We don’t have much data on CO2 levels on geologic time scales, but there’s a piece of a petrified log in my basement that proves there was likely well over150 ppm at some time in geologic history. It wouldn’t take too much data to make that sweet spot go to zero.

George Kaplan
March 28, 2026 7:21 pm

The core assumption of both this piece and the paper however is that ice was laid down gradually over millions of years. If the ice built up very fast over a very short period of time, then the lack of change is entirely reasonable – there was no change because nothing changed. Such a viewpoint doesn’t play well with gradualism however.

March 28, 2026 7:26 pm

Deniers lie about scientific studies. Good god are deniers dumb

Reply to  Eric Flesch
March 29, 2026 4:19 am

Please elaborate.

Reply to  Joseph Zorzin
March 29, 2026 2:27 pm

You are expecting a lot from someone who hasn’t shown any skill at articulation.

MarkW
Reply to  Eric Flesch
March 29, 2026 7:21 am

Imagine that, actually examining the data. How stupid is that.

Jeff Alberts
Reply to  Eric Flesch
March 29, 2026 8:22 am

Yes, those deniers who think CO2 is almighty. They truly are dumb.

Citizen Scientist
March 28, 2026 10:55 pm

Federal Scientists Resort to Code Words as Climate Research Faces Political Pressure
https://www.envirolink.org/2026/03/28/federal-scientists-resort-to-code-words-as-climate-research-faces-political-pressure/
Some may call this adaptation. Others would call this opportunism. Me? I call it venality. All the IPCC is about…

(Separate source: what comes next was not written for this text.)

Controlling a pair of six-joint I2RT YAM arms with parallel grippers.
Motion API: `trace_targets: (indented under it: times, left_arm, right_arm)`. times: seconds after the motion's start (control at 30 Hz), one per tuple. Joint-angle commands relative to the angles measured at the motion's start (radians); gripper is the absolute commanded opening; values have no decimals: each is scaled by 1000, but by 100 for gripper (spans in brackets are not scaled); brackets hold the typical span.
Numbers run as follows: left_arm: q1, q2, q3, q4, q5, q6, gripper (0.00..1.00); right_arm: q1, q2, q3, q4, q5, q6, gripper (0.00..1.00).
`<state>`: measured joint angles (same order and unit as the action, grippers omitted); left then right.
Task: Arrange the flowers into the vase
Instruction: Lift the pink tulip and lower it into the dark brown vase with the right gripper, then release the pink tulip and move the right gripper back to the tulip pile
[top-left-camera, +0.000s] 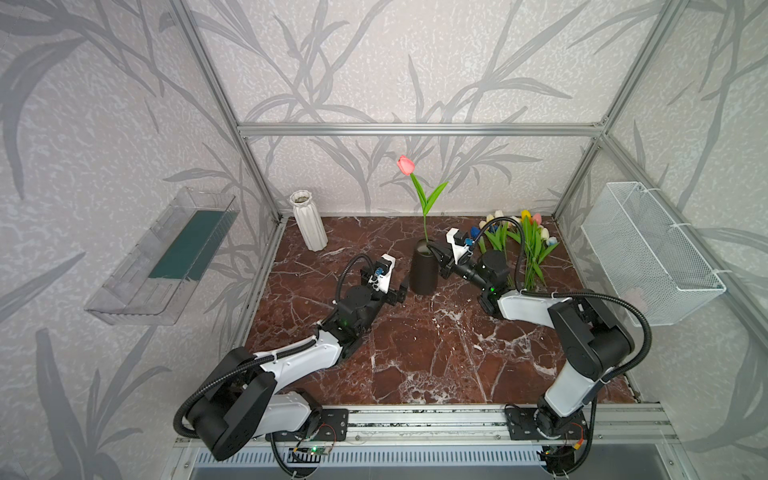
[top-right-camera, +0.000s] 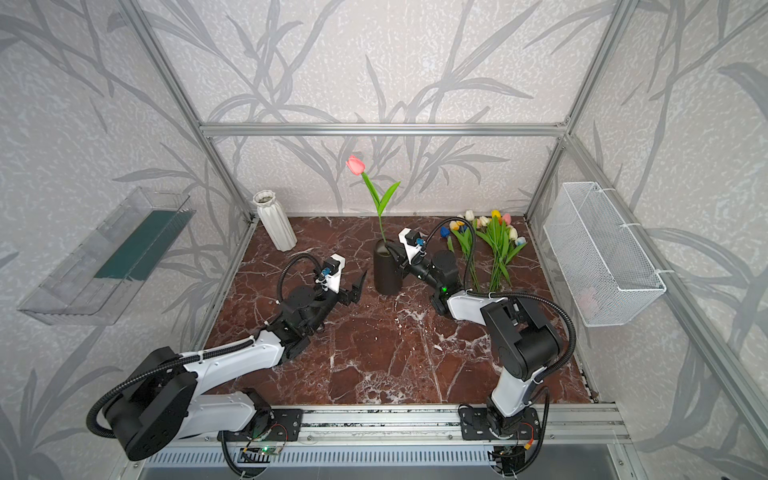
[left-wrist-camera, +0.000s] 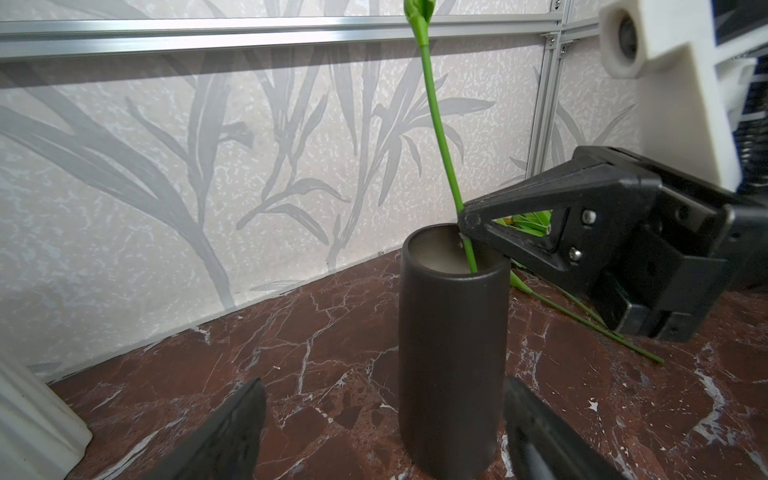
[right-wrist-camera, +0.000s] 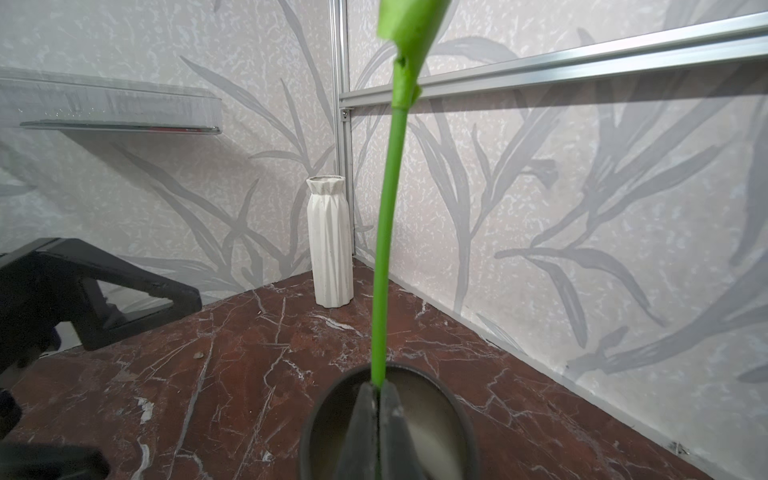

Reply to  Citizen Scientist
March 29, 2026 4:24 am

A switch from the previous code words like “climate emergency”, “fossil fuels causing worsening storms, floods, fires”, etc.

Decaf
March 29, 2026 1:20 am

The only thing that troubles the headline writers in narrative-addicted mainstream media is the possibility of a discussion.

2hotel9
March 29, 2026 4:00 am

Well, environistas will be clamoring to throw out all ice core data now.

ferdberple
March 29, 2026 8:15 am

So if temperature goes up the result will be bad. And if temperature goes down the result will be bad. And if temperature is unchanged? Well that is bad as well.

MarkW
Reply to  ferdberple
March 29, 2026 10:11 am

But only if it is being caused by CO2.

ferdberple
March 29, 2026 8:20 am

Of course climate is changing. 100 years storms are more common if you look at 100 years instead of 10. The longer we look, the more change we will see.

Reply to  ferdberple
March 29, 2026 12:34 pm

a 100 year storm doesnt exist. Its a probability of 1% EVERY YEAR.. So you could get 2 inside 50 years even though records werent always taken 150 years back
Have a 1% probability storm last year doesnt reduce the probability next year.
Because of the way weather works inside decadal/century long climate changes that period around150 years might have been drier or wetter anyway

March 29, 2026 1:06 pm

There’s no obvious evidence over the last 66 million years that CO2 drives surface temperature.

After finding that, it’s become my view that CO2 doesn’t now have, and has never had, any significant impact on tropospheric sensible heat.

Convection and water phase changes (the hydrological cycle) just funnel the CO2 contribution to K.E. right off into space.

CO2 has no impact on however the climate loops around in its attractor.